Botanically, edamame is the same species as grain or field soybean (Glycine max (L.) Merrill). However, edamame has traditionally been selected for its large seed size, sweet flavor, and high levels of digestibility over field soybean.

Like other legumes, edamame can fix nitrogen (N) to meet its N fertility needs. In addition, there can be residual nitrogen left in residues after harvest. Thus, edamame can offset nitrogen fertility needs of the following crop, thereby improving the economy of cropping systems. The purpose of this publication is to describe how to grow, market, and use edamame.

Growing Edamame

Edamame plants grow to a similar size as bush green bean plants (Figure 1) and are easy to grow in the Pacific Northwest. Choosing the right cultivar and paying particular attention to planting needs are the keys to success with this crop.

Figure 1. Edamame plants in the field ready for harvest. (Photo: C. Miles)

Cultivar Selection

One of the most critical steps to success in growing edamame is choosing a cultivar that will mature in your area. Another consideration is the cost of edamame seed. Seed costs range from $10–$40 per half pound, depending on the cultivar and source.

Maturation Date

All edamame, except the earliest maturing cultivars, are considered “short-day” plants (Shanmugasundaram 1981). The terms “short-day” and “long-day” refer to photoperiod, or the daily amount of light and darkness. Short-day plants switch from plant growth to flower production when nights are long. Cultivars that do not flower by mid-July may not produce pods before the end of the growing season. Since the Pacific Northwest has long summer days and short nights, combined with relatively cool summer temperatures, growers here must choose a cultivar that is less sensitive to photoperiod and matures early.

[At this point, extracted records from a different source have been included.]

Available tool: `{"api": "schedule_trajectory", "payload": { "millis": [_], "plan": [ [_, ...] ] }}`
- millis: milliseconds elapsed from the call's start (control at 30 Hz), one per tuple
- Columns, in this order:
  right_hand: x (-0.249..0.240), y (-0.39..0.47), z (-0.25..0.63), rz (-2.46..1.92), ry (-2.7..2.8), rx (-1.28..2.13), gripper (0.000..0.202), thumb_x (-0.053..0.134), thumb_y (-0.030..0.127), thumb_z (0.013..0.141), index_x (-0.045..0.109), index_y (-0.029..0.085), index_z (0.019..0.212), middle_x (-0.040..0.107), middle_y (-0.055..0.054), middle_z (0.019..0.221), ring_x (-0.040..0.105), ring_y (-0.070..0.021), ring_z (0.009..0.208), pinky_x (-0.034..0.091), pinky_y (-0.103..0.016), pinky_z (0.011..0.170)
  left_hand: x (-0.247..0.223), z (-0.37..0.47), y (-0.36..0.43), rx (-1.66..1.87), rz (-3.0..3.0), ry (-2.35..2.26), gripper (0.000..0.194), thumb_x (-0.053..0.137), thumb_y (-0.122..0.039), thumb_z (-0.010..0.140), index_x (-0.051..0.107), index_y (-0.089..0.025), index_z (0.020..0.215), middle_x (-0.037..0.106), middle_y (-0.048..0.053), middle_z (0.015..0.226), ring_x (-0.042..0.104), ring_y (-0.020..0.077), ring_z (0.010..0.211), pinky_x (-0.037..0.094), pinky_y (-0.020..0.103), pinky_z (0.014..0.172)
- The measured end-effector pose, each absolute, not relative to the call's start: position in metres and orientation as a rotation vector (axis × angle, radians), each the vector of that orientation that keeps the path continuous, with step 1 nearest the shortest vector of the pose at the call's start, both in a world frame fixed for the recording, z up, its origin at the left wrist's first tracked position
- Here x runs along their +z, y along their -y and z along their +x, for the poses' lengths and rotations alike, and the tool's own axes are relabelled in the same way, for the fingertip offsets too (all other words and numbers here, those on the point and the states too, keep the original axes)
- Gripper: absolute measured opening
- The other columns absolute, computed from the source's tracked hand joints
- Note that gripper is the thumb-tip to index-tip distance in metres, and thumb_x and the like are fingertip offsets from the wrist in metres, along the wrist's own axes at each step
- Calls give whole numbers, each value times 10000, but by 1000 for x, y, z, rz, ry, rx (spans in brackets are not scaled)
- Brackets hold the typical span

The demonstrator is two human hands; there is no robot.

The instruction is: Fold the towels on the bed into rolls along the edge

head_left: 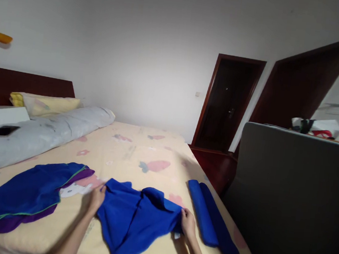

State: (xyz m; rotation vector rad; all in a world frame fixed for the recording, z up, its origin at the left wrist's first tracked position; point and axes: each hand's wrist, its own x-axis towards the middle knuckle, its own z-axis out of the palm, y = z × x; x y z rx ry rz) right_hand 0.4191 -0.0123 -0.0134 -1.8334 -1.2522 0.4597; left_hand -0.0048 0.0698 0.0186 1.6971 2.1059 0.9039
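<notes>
A bright blue garment (pixel 135 222) is stretched between my two hands over the bed, its lower part hanging to a rounded point. My left hand (pixel 97 198) pinches its upper left edge. At the opposite upper corner, my right hand (pixel 187 222) grips the cloth between thumb and fingers, with a small white label below. Left of my left hand lies a blue and purple garment (pixel 26 190) with green piping. Two long blue fabric rolls (pixel 204 215), one brighter and one darker, lie side by side to the right of my right hand.
The bed has a cream patterned sheet (pixel 132 135). A long grey bolster (pixel 66 126) with a phone (pixel 3 131) on it and a yellow pillow (pixel 50 104) are at the left. A dark grey panel (pixel 289 196) stands beyond the bed's right edge; a dark door (pixel 228 105) is behind.
</notes>
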Motion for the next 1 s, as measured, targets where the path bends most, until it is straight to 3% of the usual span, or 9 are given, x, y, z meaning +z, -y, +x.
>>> {"api": "schedule_trajectory", "payload": {
  "millis": [133,267,333,433,533,667,767,833,1000],
  "plan": [
    [-7,21,457,-2020,1335,378,343,344,289,856,672,201,808,748,-150,914,707,-274,886,502,-339,758,22,-93,-51,789,1452,-2400,324,500,-301,750,733,-172,933,762,150,893,674,366,1000,510,432,856],
    [-6,29,466,-2201,1487,308,243,450,200,812,657,200,686,717,-164,754,698,-309,732,478,-389,669,10,-141,-19,618,1289,-2520,281,469,-302,751,725,-188,731,721,123,680,704,365,801,531,419,716],
    [-4,30,459,-2259,1543,229,206,475,153,786,671,181,725,707,-197,814,690,-334,778,468,-420,694,4,-142,-8,573,1254,-2560,310,463,-315,768,730,-172,835,729,137,762,699,363,825,529,414,705],
    [5,22,437,-2183,1679,75,278,452,126,807,677,188,957,660,-206,1114,624,-333,1060,429,-438,870,0,-122,-5,620,1400,-2664,450,442,-323,817,631,-153,1188,680,179,1131,641,359,1043,512,425,806],
    [13,11,409,-1916,1939,149,268,448,220,862,657,244,1028,605,-116,1274,535,-267,1214,374,-380,983,2,-91,-23,652,1693,-2583,421,405,-255,852,607,-192,1215,583,141,1318,553,289,1204,453,388,958],
    [6,1,376,-1873,1971,301,301,561,398,817,650,222,1044,670,-119,1143,591,-289,1112,408,-398,945,1,-62,-64,591,1708,-2494,375,398,-231,854,666,-242,1116,535,120,1384,492,297,1276,433,461,979],
    [-5,-5,367,-1949,1865,284,480,653,265,696,605,151,1160,643,-198,1187,564,-351,1152,395,-450,960,-2,-58,-88,549,1694,-2475,320,443,-241,818,700,-239,1009,597,125,1284,504,315,1257,432,468,968],
    [-8,-12,372,-1964,1803,336,488,619,151,653,615,129,1141,650,-209,1183,582,-332,1144,413,-415,945,-3,-62,-100,521,1690,-2468,258,478,-252,786,706,-221,902,649,127,1163,531,328,1218,424,462,973],
    [4,-43,412,-1933,1690,648,280,557,68,553,673,170,787,734,-59,794,683,-210,763,474,-260,665,2,-84,-116,480,1724,-2417,230,468,-210,775,687,-214,847,683,108,1132,553,304,1196,424,418,970]
  ]
}}
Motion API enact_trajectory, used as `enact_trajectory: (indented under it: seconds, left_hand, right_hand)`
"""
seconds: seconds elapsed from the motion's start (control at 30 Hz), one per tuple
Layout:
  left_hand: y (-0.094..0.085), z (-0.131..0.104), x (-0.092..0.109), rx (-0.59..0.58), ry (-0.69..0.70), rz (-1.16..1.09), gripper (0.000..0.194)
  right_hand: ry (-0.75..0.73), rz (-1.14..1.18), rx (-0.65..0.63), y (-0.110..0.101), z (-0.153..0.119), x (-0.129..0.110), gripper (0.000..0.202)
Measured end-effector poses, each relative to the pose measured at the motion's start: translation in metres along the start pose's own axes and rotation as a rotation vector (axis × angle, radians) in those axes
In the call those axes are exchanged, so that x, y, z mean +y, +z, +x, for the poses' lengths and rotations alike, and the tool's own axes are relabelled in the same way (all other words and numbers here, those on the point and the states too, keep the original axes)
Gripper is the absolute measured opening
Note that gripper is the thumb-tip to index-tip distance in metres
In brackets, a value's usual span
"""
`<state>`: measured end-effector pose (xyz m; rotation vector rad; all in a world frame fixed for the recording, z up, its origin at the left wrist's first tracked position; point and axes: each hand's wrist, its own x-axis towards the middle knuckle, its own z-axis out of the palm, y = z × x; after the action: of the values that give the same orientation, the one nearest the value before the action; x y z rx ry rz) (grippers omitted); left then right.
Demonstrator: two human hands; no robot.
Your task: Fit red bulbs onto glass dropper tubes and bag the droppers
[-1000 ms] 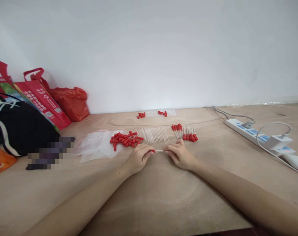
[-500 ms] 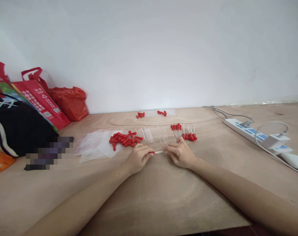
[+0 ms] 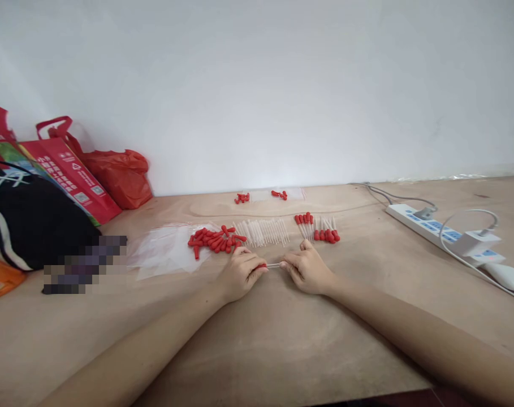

Like all soybeans, edamame is ranked in maturity groups, from 000 to X. The 000 group has the earliest maturation, and cultivars in the X group mature the latest (Williams et al. 2012; Weibold 2014). Growers in the Pacific Northwest should choose cultivars in the 000–3 maturity groups. While cultivars in these early maturity groups will be listed as maturing in 70–90 days, in the Pacific Northwest, they will take 100–120 days to mature. Refer to Table 1 for a list of varieties that have been tested in Washington state. Compare days to maturity in this table to the number of days provided by seed catalog as a guide to determine the number of days to maturity for other varieties.